• ABOUT THIS TASK
Give back an exact copy of the lines below, from the first through the line with "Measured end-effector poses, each"; please stop there.
★ ★ ★ ★
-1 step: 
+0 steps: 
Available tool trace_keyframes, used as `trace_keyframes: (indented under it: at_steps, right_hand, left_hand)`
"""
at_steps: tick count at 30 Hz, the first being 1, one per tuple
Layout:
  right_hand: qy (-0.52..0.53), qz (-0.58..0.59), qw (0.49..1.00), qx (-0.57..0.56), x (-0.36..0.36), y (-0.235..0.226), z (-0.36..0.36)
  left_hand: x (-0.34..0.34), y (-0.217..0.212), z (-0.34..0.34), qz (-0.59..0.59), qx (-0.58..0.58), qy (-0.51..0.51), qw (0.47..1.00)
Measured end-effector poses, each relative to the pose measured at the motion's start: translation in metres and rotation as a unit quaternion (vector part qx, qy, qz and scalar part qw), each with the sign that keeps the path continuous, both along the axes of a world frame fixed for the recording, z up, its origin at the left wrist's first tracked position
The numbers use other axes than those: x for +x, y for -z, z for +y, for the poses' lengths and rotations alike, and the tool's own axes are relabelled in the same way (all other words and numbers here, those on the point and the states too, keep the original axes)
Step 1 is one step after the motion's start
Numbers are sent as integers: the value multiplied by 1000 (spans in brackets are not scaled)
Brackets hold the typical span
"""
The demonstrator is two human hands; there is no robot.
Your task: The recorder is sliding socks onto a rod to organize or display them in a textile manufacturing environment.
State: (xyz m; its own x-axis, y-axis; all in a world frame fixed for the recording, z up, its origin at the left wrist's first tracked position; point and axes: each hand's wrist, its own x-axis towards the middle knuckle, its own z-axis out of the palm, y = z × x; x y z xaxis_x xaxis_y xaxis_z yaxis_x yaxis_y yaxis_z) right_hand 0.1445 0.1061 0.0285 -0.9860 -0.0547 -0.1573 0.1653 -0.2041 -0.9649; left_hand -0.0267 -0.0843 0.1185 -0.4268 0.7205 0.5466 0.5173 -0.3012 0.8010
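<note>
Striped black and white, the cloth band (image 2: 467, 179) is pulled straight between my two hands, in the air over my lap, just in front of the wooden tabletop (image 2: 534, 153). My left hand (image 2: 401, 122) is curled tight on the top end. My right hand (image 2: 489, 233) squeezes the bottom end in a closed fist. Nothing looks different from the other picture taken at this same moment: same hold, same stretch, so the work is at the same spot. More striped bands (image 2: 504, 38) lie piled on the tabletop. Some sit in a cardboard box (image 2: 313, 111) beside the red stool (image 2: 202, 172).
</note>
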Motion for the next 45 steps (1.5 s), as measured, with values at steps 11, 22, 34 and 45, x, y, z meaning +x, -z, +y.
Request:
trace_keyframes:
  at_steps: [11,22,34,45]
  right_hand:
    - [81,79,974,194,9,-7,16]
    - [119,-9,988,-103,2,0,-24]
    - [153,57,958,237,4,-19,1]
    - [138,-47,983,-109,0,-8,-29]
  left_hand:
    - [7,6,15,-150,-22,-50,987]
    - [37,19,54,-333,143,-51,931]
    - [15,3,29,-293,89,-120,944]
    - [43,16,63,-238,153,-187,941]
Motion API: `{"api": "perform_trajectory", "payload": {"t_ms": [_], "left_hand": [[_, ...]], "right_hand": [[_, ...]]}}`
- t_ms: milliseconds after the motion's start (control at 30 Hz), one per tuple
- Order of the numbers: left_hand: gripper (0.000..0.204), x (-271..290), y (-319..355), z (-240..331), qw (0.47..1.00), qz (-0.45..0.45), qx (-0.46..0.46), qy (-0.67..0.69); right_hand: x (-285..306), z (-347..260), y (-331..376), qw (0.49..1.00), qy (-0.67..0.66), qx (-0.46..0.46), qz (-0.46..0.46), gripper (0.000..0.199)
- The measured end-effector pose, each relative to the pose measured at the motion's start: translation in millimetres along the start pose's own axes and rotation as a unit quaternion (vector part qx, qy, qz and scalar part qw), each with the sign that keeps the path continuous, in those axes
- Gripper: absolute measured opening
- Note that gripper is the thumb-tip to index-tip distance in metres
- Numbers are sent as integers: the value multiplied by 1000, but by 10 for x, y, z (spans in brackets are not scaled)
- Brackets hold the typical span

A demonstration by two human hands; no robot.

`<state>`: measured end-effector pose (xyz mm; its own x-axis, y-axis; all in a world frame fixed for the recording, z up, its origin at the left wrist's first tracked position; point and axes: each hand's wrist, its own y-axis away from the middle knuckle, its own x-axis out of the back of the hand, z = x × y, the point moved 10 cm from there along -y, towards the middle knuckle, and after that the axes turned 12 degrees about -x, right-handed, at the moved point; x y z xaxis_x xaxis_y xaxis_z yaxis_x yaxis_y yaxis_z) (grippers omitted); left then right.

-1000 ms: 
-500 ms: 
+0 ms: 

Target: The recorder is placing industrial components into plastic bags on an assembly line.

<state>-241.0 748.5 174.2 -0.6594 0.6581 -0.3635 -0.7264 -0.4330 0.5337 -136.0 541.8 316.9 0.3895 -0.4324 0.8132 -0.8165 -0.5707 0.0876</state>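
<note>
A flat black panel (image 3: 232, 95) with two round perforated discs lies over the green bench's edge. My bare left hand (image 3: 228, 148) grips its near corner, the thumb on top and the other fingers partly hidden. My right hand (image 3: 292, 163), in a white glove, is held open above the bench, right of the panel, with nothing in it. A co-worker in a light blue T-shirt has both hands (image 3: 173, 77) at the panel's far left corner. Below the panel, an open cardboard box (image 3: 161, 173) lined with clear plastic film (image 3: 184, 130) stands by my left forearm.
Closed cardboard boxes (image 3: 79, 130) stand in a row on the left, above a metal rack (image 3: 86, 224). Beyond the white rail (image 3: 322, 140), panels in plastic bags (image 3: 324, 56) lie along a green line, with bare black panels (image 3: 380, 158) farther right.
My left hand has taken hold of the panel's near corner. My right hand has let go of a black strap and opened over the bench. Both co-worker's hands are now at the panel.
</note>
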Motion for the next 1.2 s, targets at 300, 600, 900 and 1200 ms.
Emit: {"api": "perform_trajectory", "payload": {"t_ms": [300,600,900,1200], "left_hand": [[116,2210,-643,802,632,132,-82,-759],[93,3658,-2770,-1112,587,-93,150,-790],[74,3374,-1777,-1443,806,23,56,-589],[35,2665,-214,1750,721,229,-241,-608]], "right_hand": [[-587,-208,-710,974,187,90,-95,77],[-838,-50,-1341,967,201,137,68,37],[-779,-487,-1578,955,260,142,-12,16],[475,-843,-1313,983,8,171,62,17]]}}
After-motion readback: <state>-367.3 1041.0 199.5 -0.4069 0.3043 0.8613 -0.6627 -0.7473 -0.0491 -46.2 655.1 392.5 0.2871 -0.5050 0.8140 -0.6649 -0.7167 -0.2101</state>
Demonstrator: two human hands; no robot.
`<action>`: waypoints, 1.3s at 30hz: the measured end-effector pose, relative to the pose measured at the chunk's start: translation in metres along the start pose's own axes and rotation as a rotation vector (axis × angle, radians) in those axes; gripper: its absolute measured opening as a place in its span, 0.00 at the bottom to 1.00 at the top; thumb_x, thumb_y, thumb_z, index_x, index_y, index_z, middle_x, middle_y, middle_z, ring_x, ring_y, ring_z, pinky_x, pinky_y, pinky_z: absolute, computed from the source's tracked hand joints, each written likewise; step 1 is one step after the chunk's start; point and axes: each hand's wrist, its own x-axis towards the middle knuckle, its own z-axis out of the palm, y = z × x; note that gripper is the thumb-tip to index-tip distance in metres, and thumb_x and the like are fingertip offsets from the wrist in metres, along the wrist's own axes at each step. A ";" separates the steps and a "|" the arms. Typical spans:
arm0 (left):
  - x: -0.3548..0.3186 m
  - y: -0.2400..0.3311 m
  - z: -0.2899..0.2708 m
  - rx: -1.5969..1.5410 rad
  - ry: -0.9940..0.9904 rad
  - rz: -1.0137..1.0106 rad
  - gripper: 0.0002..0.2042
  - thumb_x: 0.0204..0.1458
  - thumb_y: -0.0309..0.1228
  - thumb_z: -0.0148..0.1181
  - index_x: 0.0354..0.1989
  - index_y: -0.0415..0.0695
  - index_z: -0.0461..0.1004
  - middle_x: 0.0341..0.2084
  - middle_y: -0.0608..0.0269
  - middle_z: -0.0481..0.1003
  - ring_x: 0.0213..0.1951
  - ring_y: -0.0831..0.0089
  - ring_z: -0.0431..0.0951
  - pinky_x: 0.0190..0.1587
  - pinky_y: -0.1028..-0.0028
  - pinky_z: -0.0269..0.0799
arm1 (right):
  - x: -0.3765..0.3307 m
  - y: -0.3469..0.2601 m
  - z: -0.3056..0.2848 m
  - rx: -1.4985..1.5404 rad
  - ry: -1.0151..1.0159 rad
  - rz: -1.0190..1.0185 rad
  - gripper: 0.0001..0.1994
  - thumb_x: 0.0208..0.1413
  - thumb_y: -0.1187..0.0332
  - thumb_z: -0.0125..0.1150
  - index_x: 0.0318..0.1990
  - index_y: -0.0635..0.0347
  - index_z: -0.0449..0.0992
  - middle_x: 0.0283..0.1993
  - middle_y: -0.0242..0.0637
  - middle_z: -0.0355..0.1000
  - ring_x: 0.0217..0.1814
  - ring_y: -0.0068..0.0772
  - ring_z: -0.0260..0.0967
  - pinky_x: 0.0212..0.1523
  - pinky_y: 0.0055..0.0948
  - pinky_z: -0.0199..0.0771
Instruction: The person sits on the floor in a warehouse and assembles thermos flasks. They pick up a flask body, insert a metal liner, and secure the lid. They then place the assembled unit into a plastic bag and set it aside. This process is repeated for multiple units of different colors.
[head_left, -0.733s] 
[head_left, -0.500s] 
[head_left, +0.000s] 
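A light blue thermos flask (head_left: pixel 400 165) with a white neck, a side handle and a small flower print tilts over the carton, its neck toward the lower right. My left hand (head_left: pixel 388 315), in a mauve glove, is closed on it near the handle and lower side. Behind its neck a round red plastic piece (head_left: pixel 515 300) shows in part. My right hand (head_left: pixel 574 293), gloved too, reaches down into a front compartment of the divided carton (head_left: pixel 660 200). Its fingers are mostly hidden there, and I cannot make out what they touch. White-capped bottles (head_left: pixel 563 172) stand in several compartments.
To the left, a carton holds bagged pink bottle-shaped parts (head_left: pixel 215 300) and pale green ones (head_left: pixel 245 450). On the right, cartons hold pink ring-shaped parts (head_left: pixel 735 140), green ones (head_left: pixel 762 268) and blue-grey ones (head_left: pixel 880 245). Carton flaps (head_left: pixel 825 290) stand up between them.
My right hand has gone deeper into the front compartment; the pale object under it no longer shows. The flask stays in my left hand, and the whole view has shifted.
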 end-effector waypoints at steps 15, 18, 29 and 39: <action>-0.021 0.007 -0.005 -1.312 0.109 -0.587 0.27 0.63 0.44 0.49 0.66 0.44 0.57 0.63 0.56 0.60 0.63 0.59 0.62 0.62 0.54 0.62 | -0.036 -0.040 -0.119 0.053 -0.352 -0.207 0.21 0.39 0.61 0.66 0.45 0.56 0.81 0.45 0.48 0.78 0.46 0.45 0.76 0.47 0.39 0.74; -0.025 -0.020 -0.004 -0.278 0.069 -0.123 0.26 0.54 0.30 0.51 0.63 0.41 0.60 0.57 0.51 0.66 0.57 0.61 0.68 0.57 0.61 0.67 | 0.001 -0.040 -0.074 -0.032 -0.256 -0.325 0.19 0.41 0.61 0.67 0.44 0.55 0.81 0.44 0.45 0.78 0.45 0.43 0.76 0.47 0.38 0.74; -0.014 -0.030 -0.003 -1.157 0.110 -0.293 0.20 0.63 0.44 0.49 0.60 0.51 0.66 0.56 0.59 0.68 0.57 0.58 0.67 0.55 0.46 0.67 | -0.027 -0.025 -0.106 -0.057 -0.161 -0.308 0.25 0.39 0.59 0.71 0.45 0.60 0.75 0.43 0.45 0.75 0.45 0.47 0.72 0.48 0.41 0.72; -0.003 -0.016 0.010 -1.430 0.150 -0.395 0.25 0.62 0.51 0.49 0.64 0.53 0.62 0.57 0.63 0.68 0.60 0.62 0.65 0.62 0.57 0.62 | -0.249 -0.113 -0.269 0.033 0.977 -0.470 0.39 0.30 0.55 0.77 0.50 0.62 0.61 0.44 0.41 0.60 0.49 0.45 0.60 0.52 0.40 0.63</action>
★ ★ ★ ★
• ANSWER
-1 step: 
+0 steps: 
Available tool trace_keyframes, used as `trace_keyframes: (indented under it: at_steps, right_hand, left_hand)`
"""
at_steps: tick count at 30 Hz, the first being 1, one per tuple
Layout:
  right_hand: qy (-0.52..0.53), qz (-0.58..0.59), qw (0.49..1.00), qx (-0.57..0.56), x (-0.36..0.36), y (-0.235..0.226), z (-0.36..0.36)
  left_hand: x (-0.34..0.34), y (-0.217..0.212), z (-0.34..0.34), qz (-0.59..0.59), qx (-0.58..0.58), qy (-0.51..0.51), qw (0.47..1.00)
Measured end-effector poses, each relative to the pose measured at the motion's start: translation in metres and rotation as a unit quaternion (vector part qx, qy, qz and scalar part qw), each with the sign that keeps the path continuous, both along the axes of a world frame fixed for the recording, z up, its origin at the left wrist's first tracked position

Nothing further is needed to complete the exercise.